Studies 008/009 were conducted before clinical trial registration was required, and therefore clinical trial registration numbers are not available.
包括生物制剂在内的哮喘治疗效果在体重指数(BMI)较高的患者中可能有所不同。
按BMI类别评估奥马珠单抗(根据血清免疫球蛋白E水平和体重给药)的反应。
对两项针对成人中重度过敏性哮喘的随机、双盲、安慰剂对照研究的汇总数据按BMI类别进行分析(<25 kg/m²[正常或体重过轻],n = 397;25至<30 kg/m²[超重],n = 330;≥30 kg/m²[肥胖],n = 268)。通过泊松回归模型评估安慰剂调整后的加重率降低情况。通过协方差分析评估一秒用力呼气量、二丙酸倍氯米松(BDP)剂量、总哮喘症状评分和哮喘生活质量问卷相对于基线的变化。
随着BMI增加,观察到更大的安慰剂调整后的加重率降低(95%置信区间)(正常或体重过轻,-37.4%[-69.0%至26.8%];超重,-52.7%[-78.4%至3.7%];肥胖,-71.9%[-86.9%至-39.5%])。在第16周时,各BMI类别之间一秒用力呼气量改善情况无差异(正常或体重过轻,76.2[5.3 - 147.1]mL;超重,98.1[13.9 - 182.4]mL;肥胖,69.1[-18.9至157.2]mL)。各BMI类别之间BDP剂量减少量(μg)无差异(正常或体重过轻,23.0[15.7 - 30.3];超重,22.5[13.5 - 31.5];肥胖,16.6[5.8 - 27.3])。
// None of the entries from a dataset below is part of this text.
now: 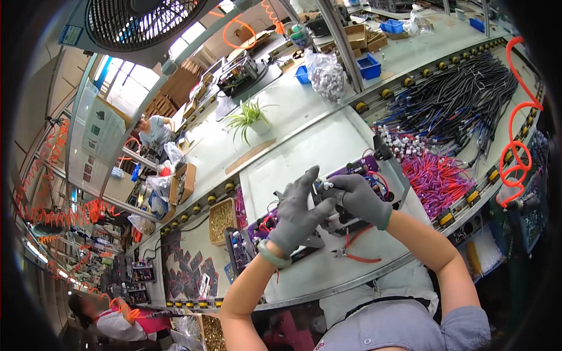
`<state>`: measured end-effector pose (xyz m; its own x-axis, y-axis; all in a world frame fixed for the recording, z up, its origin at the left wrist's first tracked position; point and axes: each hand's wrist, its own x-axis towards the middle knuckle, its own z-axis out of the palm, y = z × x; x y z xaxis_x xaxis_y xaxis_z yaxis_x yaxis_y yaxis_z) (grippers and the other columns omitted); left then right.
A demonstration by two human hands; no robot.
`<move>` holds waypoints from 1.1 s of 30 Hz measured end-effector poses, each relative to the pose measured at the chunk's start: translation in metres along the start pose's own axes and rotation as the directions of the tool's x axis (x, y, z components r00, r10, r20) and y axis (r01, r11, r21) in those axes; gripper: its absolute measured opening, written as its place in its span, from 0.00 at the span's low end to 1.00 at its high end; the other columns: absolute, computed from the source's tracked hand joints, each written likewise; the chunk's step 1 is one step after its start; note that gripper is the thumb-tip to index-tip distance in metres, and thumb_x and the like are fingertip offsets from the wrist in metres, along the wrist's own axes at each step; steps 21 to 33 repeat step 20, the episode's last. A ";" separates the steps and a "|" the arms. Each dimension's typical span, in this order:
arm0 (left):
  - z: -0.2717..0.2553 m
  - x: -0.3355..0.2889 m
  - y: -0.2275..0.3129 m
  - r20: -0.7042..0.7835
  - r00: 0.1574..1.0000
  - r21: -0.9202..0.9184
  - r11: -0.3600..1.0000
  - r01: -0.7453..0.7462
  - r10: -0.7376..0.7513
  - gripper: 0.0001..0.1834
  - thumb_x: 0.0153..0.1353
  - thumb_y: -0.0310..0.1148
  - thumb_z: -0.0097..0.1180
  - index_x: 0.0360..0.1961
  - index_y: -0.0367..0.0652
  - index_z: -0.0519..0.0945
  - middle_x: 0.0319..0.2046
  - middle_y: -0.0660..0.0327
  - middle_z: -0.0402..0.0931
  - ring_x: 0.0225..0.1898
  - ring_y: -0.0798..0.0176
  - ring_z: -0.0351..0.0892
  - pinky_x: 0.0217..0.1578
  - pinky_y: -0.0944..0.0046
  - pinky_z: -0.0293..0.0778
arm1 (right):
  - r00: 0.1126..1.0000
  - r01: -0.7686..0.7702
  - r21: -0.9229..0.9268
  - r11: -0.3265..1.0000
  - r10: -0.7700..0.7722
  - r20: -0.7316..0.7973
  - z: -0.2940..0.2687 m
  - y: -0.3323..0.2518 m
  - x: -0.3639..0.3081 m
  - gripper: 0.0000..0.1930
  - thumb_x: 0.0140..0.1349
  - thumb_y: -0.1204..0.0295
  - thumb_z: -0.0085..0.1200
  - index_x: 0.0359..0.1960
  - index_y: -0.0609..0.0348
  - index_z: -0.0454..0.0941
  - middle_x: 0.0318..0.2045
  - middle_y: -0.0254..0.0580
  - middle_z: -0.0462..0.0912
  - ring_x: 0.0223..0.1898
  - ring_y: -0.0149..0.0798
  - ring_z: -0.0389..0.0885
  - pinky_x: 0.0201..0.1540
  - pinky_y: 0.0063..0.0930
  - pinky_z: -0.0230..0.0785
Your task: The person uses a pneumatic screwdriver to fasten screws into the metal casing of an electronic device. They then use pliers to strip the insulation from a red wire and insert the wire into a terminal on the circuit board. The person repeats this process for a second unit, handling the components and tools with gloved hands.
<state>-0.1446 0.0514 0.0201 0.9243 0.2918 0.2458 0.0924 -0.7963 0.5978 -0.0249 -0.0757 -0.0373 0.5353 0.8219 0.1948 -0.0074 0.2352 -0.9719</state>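
Both my hands wear grey gloves and meet over an electronic assembly in a dark metal frame (395,167) with purple parts and coloured wires. My left hand (298,213) has its fingers stretched out, the thumb pointing towards my right hand. My right hand (360,199) is closed in a pinch at the middle of the assembly. Small whitish bits show at its fingertips, too small to name. Further wiring and purple parts (257,231) lie partly under my left hand. Cutting pliers (356,255) with red-orange handles rest on the table just in front of the assembly.
Purple and red wire leads (436,184) and black cables (451,99) are heaped at right. A tray of small brass-coloured parts (222,219) sits at left. Beyond stand a potted plant (249,120) and a roller-edged line. A coiled orange hose (515,158) hangs at right.
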 end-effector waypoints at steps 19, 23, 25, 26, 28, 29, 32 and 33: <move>0.000 0.015 -0.044 0.036 0.956 -0.267 0.919 0.291 -0.292 0.32 0.58 0.34 0.64 0.64 0.41 0.69 0.59 0.53 0.72 0.60 0.53 0.72 0.55 0.59 0.74 | 0.949 0.211 -0.904 0.373 -0.300 0.098 -0.010 -0.001 0.021 0.05 0.53 0.69 0.58 0.31 0.51 0.83 0.27 0.44 0.81 0.31 0.48 0.84 0.34 0.41 0.75; -0.003 0.020 -0.055 0.168 0.907 -0.269 0.867 0.419 -0.386 0.40 0.60 0.36 0.63 0.72 0.51 0.58 0.66 0.53 0.64 0.60 0.41 0.71 0.61 0.58 0.69 | 0.965 0.189 -0.935 0.300 -0.232 0.121 -0.012 0.005 0.027 0.05 0.53 0.69 0.59 0.32 0.51 0.83 0.27 0.44 0.82 0.33 0.49 0.84 0.36 0.42 0.75; -0.003 0.020 -0.055 0.168 0.907 -0.269 0.867 0.419 -0.386 0.40 0.60 0.36 0.63 0.72 0.51 0.58 0.66 0.53 0.64 0.60 0.41 0.71 0.61 0.58 0.69 | 0.965 0.189 -0.935 0.300 -0.232 0.121 -0.012 0.005 0.027 0.05 0.53 0.69 0.59 0.32 0.51 0.83 0.27 0.44 0.82 0.33 0.49 0.84 0.36 0.42 0.75; -0.003 0.020 -0.055 0.168 0.907 -0.269 0.867 0.419 -0.386 0.40 0.60 0.36 0.63 0.72 0.51 0.58 0.66 0.53 0.64 0.60 0.41 0.71 0.61 0.58 0.69 | 0.965 0.189 -0.935 0.300 -0.232 0.121 -0.012 0.005 0.027 0.05 0.53 0.69 0.59 0.32 0.51 0.83 0.27 0.44 0.82 0.33 0.49 0.84 0.36 0.42 0.75; -0.003 0.020 -0.055 0.168 0.907 -0.269 0.867 0.419 -0.386 0.40 0.60 0.36 0.63 0.72 0.51 0.58 0.66 0.53 0.64 0.60 0.41 0.71 0.61 0.58 0.69 | 0.965 0.189 -0.935 0.300 -0.232 0.121 -0.012 0.005 0.027 0.05 0.53 0.69 0.59 0.32 0.51 0.83 0.27 0.44 0.82 0.33 0.49 0.84 0.36 0.42 0.75; -0.003 0.020 -0.055 0.168 0.907 -0.269 0.867 0.419 -0.386 0.40 0.60 0.36 0.63 0.72 0.51 0.58 0.66 0.53 0.64 0.60 0.41 0.71 0.61 0.58 0.69 | 0.965 0.189 -0.935 0.300 -0.232 0.121 -0.012 0.005 0.027 0.05 0.53 0.69 0.59 0.32 0.51 0.83 0.27 0.44 0.82 0.33 0.49 0.84 0.36 0.42 0.75; -0.003 0.020 -0.055 0.168 0.907 -0.269 0.867 0.419 -0.386 0.40 0.60 0.36 0.63 0.72 0.51 0.58 0.66 0.53 0.64 0.60 0.41 0.71 0.61 0.58 0.69 | 0.965 0.189 -0.935 0.300 -0.232 0.121 -0.012 0.005 0.027 0.05 0.53 0.69 0.59 0.32 0.51 0.83 0.27 0.44 0.82 0.33 0.49 0.84 0.36 0.42 0.75; -0.003 0.020 -0.055 0.168 0.907 -0.269 0.867 0.419 -0.386 0.40 0.60 0.36 0.63 0.72 0.51 0.58 0.66 0.53 0.64 0.60 0.41 0.71 0.61 0.58 0.69 | 0.965 0.189 -0.935 0.300 -0.232 0.121 -0.012 0.005 0.027 0.05 0.53 0.69 0.59 0.32 0.51 0.83 0.27 0.44 0.82 0.33 0.49 0.84 0.36 0.42 0.75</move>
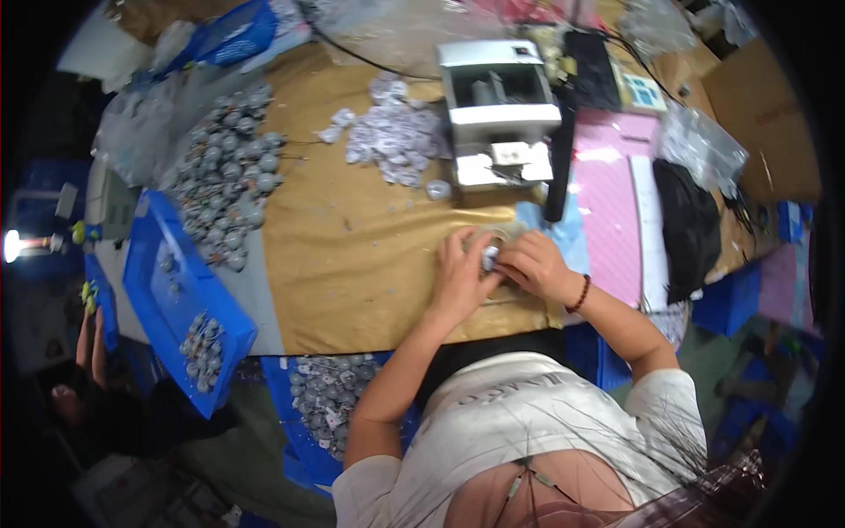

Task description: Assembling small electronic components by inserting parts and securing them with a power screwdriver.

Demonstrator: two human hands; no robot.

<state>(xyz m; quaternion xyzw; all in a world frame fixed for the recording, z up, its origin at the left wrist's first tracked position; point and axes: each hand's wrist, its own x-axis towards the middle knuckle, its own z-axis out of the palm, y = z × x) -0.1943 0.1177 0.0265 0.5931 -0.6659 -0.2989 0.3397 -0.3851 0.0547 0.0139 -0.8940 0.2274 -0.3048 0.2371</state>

较高BMI类别的患者中停用BDP的人数较少。在总哮喘症状评分(正常/体重过轻,-0.52[-0.82至-0.22];超重,-0.50[-0.80至-0.20];肥胖,-0.39[-0.77至0.00])和哮喘生活质量问卷(正常或体重过轻,0.34[0.16 - 0.52];超重,0.34[0.13 - 0.55];肥胖,0.15[-0.08至0.39])方面,BMI越高改善趋势越小。
无论BMI如何,奥马珠单抗对中重度过敏性哮喘患者均有益。
008/009研究在需要进行临床试验注册之前开展,因此没有临床试验注册号。